例えば、大衆文化の中で、ひとえに天性の頭の良さにより驚くべき推理能力を発揮する探偵シャーロック・ホームズと同等の女性像を思いつくのはなかなか難しい。
人生のどれくらい早い段階でこのような文化的固定観念を身につけるのだろうか。レスリー氏は子供たちと一つの調査を行った。調査では、男の子たちと女の子たちがとても頭の良い人についての話を聞く。その人の性別については何の手がかりも与えらえない。その後、子供たちは女性2人、男性2人の4枚の写真を見せられ、このうちの誰がその頭の良い人物かと質問される。5歳では、男の子と女の子たちは、この人物が女性だと言う人数は男性という人数と同じくらい多かった。
しかし、1年間のうちに私たちの文化が子供たちに影響を与えたようだ。レスリー氏は、「6歳では、この非常に頭の良い人物が自分と同じ女性だという女の子の数は、男の子が同じ男性だという数と比べて、はるかに少なくなる」と話す。

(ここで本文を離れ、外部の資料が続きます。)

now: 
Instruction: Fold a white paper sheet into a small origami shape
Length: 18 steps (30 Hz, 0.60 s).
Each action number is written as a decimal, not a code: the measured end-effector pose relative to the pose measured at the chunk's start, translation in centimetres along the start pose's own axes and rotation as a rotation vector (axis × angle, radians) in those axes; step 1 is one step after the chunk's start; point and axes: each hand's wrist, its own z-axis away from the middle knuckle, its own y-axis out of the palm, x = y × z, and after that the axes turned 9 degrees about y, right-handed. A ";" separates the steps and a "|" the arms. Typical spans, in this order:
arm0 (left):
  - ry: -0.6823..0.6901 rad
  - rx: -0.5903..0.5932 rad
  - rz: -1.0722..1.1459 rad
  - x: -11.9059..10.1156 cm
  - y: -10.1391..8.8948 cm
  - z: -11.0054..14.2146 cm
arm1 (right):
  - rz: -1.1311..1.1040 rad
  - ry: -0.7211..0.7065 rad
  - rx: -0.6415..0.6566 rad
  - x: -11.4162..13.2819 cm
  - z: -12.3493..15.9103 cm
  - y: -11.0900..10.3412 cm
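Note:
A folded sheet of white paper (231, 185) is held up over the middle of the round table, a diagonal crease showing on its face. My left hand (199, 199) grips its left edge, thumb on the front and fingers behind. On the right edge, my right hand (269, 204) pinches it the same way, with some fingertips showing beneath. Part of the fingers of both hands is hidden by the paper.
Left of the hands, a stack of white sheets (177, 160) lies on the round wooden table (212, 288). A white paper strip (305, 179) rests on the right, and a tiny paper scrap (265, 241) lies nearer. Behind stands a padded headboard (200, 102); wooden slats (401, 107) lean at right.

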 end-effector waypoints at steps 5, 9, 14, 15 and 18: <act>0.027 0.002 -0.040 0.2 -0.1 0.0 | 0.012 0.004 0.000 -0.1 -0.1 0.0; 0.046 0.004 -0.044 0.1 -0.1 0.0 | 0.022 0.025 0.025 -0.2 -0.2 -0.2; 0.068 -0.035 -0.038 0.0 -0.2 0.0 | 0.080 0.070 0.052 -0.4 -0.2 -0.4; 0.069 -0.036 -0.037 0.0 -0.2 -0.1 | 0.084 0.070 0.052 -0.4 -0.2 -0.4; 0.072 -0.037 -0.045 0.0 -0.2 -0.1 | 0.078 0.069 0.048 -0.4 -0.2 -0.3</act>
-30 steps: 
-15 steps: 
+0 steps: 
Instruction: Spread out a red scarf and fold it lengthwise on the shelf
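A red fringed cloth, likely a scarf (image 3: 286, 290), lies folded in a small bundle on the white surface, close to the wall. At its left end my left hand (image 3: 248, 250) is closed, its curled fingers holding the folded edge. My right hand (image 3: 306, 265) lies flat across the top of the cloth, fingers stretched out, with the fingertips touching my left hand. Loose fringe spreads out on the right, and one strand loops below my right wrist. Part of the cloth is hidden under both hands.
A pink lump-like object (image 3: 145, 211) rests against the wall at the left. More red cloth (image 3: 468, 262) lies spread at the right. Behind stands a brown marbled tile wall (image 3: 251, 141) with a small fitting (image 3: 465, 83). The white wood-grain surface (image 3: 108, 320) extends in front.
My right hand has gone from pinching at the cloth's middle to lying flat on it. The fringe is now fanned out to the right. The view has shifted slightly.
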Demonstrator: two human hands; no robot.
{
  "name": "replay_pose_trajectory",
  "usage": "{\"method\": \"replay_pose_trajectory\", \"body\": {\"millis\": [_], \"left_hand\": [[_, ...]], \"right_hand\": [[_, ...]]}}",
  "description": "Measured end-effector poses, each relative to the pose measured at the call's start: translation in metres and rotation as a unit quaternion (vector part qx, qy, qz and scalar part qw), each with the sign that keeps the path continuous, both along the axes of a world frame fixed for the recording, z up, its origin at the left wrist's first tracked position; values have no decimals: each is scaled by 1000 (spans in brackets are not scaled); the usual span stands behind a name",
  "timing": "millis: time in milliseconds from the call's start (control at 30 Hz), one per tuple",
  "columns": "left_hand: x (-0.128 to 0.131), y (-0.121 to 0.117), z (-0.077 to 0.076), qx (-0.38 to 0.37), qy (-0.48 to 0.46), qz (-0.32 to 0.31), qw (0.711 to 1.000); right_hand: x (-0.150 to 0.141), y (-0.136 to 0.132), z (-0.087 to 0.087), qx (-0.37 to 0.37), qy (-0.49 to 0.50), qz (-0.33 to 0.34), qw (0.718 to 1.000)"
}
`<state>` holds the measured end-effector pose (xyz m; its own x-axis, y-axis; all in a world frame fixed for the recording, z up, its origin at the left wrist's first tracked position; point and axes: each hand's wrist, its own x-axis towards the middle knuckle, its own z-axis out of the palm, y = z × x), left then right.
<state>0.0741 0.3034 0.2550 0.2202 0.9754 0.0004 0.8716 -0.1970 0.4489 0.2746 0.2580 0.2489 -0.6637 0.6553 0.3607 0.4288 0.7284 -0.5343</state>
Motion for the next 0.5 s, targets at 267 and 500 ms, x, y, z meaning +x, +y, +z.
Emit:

大半の人が様々な形で潜在的な偏見を持っているとの主張は、私たちの理論づけ、決定、信念が非論理的であることへの研究が爆発的に増えていることと対をなしている。私たちは自分たちが思うほど説得力、一貫性、論理性のある生き物ではない。IATの発見、またより一般的に潜在的な偏見に関する発見は疑いようもなく重要だ。しかし、まだ分からないことが多くある。どのように潜在的な偏見が行動と関連するか、またそれを克服する最善の方法についてもっと多くのより厳密な研究がまだ必要とされている。
最初のIATテストを受けた2週間後、もう一度受けてみた。結果、また偏見が示されたが、今度はアフリカ系米国人に対してより好意を示す偏見だった。私はさらに混乱してしまった。自分が人種差別をするのかどうかまだよく分からない。